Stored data
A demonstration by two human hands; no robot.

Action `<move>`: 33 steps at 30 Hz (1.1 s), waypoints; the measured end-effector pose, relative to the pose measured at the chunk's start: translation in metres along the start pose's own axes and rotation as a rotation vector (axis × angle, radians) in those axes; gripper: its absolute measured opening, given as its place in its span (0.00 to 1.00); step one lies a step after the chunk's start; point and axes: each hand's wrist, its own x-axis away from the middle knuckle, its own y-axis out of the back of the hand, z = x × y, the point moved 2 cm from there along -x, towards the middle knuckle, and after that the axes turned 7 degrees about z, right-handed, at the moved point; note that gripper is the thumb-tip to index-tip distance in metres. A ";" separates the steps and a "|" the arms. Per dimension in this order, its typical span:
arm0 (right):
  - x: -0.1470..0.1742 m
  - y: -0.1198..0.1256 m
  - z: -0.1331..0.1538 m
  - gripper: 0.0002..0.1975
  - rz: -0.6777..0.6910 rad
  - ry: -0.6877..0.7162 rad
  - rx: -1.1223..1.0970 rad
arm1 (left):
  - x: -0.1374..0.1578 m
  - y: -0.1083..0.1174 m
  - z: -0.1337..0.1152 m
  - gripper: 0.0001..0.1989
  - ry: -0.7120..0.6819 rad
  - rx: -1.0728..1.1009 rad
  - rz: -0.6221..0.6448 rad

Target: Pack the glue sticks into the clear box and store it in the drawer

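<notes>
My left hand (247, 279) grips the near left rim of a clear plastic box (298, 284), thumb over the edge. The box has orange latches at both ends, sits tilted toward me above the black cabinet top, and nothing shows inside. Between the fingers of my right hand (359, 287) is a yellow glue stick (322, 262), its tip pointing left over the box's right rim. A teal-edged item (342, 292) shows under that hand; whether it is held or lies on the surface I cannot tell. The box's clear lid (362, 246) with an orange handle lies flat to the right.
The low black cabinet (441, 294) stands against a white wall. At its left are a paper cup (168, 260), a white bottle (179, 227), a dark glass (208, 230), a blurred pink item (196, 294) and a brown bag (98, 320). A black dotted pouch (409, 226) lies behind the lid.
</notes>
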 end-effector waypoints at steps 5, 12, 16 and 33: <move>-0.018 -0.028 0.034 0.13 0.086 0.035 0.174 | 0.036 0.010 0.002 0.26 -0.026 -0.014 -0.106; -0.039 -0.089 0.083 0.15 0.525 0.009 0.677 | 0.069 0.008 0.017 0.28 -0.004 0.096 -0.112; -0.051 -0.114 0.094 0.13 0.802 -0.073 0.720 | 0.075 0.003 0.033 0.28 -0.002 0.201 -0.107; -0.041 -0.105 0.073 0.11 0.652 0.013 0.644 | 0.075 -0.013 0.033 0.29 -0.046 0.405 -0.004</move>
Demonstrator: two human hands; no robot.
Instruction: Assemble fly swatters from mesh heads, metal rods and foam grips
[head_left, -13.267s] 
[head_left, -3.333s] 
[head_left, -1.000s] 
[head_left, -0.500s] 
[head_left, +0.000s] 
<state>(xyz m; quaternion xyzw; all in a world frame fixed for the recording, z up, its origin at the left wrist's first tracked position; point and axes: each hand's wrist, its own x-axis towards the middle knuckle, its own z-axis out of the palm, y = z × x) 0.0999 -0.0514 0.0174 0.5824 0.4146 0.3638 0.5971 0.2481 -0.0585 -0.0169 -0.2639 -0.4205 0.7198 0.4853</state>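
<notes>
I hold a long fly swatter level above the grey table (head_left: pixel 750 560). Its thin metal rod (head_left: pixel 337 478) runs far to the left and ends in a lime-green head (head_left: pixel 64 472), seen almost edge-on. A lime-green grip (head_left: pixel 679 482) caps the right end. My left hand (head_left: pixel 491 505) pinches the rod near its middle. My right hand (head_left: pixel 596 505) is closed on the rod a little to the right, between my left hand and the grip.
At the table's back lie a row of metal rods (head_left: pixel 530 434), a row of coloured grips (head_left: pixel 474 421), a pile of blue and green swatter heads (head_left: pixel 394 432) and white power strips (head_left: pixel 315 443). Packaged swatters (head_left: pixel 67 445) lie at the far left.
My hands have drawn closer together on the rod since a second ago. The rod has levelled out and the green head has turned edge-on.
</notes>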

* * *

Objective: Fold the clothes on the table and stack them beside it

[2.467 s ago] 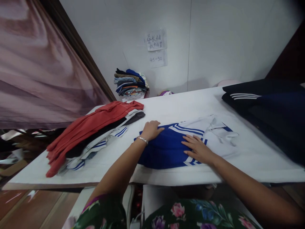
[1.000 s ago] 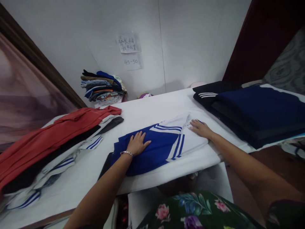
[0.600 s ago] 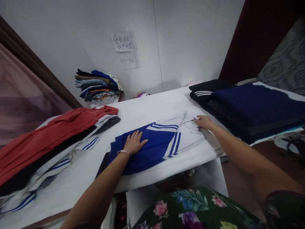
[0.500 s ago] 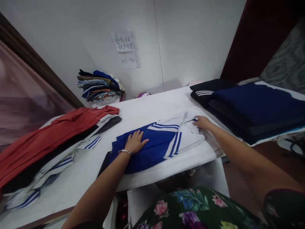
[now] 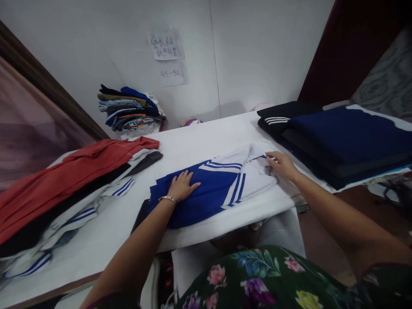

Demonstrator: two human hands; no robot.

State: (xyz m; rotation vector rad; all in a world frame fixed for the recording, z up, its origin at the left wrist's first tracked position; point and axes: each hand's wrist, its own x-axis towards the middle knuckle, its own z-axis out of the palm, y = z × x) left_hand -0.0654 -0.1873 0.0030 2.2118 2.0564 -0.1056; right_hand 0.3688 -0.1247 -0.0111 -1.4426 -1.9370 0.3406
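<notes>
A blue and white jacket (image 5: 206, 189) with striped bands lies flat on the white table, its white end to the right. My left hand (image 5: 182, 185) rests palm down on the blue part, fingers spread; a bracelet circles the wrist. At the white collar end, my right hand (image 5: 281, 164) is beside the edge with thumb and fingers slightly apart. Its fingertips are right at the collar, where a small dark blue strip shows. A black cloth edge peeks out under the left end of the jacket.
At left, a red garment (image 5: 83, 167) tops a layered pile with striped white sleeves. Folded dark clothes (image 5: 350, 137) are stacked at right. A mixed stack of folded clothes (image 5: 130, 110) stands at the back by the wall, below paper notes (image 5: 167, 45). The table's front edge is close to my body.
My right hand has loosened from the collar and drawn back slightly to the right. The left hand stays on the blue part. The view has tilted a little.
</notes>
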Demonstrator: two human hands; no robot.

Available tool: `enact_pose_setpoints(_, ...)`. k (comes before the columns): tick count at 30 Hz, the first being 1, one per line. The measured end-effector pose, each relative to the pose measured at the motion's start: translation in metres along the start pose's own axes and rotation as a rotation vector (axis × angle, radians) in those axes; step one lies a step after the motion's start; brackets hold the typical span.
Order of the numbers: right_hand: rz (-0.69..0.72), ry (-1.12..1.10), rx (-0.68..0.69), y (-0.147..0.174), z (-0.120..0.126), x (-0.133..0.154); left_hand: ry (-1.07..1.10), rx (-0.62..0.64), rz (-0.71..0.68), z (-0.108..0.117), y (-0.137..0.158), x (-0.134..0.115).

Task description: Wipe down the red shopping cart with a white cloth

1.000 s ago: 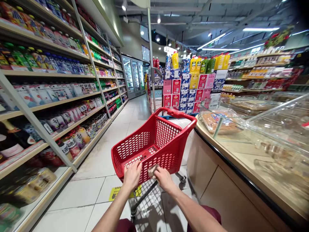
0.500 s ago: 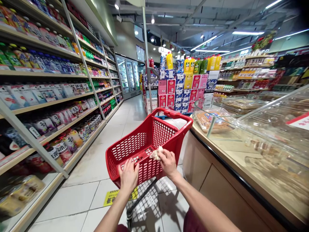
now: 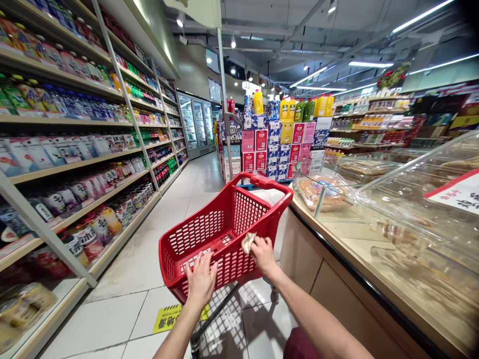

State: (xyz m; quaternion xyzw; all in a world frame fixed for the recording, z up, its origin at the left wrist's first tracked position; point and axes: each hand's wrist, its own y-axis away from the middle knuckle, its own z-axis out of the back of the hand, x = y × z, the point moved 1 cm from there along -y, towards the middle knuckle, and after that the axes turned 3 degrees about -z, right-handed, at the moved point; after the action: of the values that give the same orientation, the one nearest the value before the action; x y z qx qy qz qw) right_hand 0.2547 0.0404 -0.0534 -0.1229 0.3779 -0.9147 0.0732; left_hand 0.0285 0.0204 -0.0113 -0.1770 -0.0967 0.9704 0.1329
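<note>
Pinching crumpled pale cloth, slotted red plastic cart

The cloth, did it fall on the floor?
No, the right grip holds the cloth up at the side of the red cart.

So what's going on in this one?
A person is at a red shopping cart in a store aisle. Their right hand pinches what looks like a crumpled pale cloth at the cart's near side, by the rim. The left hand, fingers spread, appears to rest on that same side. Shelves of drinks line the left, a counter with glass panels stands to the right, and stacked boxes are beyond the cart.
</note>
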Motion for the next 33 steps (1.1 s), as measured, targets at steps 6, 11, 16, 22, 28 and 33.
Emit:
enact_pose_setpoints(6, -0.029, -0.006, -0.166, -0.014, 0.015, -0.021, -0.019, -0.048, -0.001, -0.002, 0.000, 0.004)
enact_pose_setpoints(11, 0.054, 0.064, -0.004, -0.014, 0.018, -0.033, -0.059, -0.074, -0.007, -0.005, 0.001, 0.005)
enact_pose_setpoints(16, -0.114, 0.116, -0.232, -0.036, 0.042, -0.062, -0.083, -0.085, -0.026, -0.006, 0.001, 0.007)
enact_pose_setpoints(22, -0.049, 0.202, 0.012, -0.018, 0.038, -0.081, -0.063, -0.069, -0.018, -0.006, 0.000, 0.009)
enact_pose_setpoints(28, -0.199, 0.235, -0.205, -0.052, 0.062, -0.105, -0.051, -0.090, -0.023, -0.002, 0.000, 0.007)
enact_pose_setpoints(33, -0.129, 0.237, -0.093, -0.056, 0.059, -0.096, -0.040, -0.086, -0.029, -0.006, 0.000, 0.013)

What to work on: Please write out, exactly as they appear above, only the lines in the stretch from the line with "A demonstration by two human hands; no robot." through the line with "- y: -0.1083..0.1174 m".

Result of this task:
A demonstration by two human hands; no robot.

Action `<move>`: 33 steps at 30 Hz (1.1 s), waypoints; the measured end-effector pose, relative to the pose measured at the chunk's start: translation in metres along the start pose's own axes and rotation as a rotation vector (axis × angle, radians) in those axes; gripper: its absolute measured opening, given as its place in its span (0.00 to 1.00); step one lies a step after the chunk's start; point and axes: each hand's wrist, its own x-axis away from the middle knuckle, its own y-axis out of the back of the hand, z = x × y, the point moved 2 cm from there along -x, towards the middle knuckle, and after that the axes turned 7 degrees about z, right-handed, at the moved point; note that gripper is the thumb-tip to index-tip distance in metres. A ";" separates the steps and a "|" the arms. Per dimension in this order, its typical span:
arm0 (right):
  - x: -0.1470..0.1742 m
  - y: -0.1198..0.1256 m
  - z: -0.1331..0.1538 m
  - gripper: 0.0002..0.1975
  - rz: -0.6777..0.6910 rad
  - ry: -0.6877..0.7162 rad
  - rx: -1.1223..1.0970 rad
arm1 (left):
  - x: -0.1374..0.1578 m
  - y: -0.1083..0.1174 m

Nothing else belongs in the answer.